Por el libro del Génesis sabemos que Dios creó al hombre y a la mujer a su imagen, y que en esta relación filial no hay distinciones. Luego Jesús quiso disipar cualquier pretensión jerárquica de sus fieles advirtiendo -Mateo 23:8- que solo hay un Maestro; los demás son todos hermanos, principio de la fraternidad. En los Evangelios forman hombre y mujer por el matrimonio una “una sola carne”, afirmando una característica esencial de la familia cristiana: ningún cónyuge está por encima del otro.

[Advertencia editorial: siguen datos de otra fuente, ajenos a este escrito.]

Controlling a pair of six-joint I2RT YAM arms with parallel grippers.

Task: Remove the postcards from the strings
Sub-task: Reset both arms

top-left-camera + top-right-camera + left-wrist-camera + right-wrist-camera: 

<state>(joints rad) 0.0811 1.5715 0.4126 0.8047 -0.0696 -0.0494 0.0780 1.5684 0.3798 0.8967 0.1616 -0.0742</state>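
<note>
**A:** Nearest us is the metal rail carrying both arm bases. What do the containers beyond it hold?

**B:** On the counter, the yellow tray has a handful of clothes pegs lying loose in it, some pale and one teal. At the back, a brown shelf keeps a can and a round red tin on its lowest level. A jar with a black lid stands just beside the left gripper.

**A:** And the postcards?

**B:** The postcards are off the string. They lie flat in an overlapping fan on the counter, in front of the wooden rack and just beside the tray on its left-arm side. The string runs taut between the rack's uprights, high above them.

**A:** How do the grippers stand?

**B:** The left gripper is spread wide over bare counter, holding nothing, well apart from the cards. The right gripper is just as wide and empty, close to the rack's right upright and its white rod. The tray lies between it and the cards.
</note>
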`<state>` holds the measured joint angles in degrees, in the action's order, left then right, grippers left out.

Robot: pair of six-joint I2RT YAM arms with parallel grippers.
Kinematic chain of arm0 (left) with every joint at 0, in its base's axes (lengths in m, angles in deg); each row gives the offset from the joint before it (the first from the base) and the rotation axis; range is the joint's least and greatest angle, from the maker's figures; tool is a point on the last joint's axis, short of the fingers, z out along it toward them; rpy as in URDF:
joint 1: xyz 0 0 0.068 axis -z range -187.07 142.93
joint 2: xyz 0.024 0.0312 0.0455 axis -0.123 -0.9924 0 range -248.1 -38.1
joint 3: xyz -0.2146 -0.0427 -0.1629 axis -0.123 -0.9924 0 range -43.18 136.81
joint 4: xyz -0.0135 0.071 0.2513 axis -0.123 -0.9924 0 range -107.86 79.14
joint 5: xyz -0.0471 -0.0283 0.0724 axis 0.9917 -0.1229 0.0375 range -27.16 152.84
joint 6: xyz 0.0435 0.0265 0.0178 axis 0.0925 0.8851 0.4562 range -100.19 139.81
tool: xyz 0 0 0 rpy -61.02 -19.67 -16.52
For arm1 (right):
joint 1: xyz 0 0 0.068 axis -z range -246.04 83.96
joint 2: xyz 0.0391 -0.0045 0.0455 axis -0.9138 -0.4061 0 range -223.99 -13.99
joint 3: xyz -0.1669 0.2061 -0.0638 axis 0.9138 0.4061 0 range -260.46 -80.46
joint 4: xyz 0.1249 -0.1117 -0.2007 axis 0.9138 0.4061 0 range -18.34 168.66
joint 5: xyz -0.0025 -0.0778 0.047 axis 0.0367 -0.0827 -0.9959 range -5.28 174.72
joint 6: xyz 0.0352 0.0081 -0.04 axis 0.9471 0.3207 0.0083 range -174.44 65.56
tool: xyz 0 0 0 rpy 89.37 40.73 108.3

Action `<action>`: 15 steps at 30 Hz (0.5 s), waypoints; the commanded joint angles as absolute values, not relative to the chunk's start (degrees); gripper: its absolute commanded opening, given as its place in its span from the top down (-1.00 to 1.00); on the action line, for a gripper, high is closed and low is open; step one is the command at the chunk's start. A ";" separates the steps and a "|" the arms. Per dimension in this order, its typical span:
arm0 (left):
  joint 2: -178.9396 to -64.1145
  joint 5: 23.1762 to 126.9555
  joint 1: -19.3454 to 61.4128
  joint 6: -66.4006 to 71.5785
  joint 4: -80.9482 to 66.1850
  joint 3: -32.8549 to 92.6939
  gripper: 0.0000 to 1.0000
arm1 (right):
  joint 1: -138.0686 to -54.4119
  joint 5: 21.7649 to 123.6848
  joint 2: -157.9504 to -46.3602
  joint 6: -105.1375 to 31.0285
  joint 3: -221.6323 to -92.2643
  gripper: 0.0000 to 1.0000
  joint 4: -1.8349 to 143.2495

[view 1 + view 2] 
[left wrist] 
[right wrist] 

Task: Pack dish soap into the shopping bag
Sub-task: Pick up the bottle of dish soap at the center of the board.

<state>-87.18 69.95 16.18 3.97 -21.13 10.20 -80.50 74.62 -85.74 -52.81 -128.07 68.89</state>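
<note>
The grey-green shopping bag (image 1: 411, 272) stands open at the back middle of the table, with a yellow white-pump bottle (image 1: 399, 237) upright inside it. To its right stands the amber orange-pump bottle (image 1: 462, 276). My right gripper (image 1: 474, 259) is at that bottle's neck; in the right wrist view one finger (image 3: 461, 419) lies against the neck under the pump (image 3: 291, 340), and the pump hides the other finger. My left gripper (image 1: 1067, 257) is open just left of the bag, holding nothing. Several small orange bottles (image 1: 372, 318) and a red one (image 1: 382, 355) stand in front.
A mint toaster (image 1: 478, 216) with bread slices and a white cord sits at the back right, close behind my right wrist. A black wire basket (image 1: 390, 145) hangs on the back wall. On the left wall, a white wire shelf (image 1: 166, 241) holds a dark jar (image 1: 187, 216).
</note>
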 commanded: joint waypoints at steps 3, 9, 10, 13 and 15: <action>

En cuanto a la ley como límite de gobernantes y gobernados, son tan contundentes la parábola de la Viña de Nabot y el pasaje del Deuteronomio conocido como La ley del rey, que la Escuela de Salamanca, ya a inicios del siglo XVI, sustentó sobre estos textos la fórmula jurídica de sujeción del soberano al Foro -la ley local-, que fue una tradición de los Reyes Católicos, a diferencia del absolutismo francés -“El Estado soy yo”, de Luis XIV-, que pagaron los monarcas galos con su cabeza, y del británico, que le costaría a Ana Bolena la suya, tras la ruptura de Enrique VIII con Roma.

El cristianismo es el marco y el lienzo que soporta la identidad de Occidente.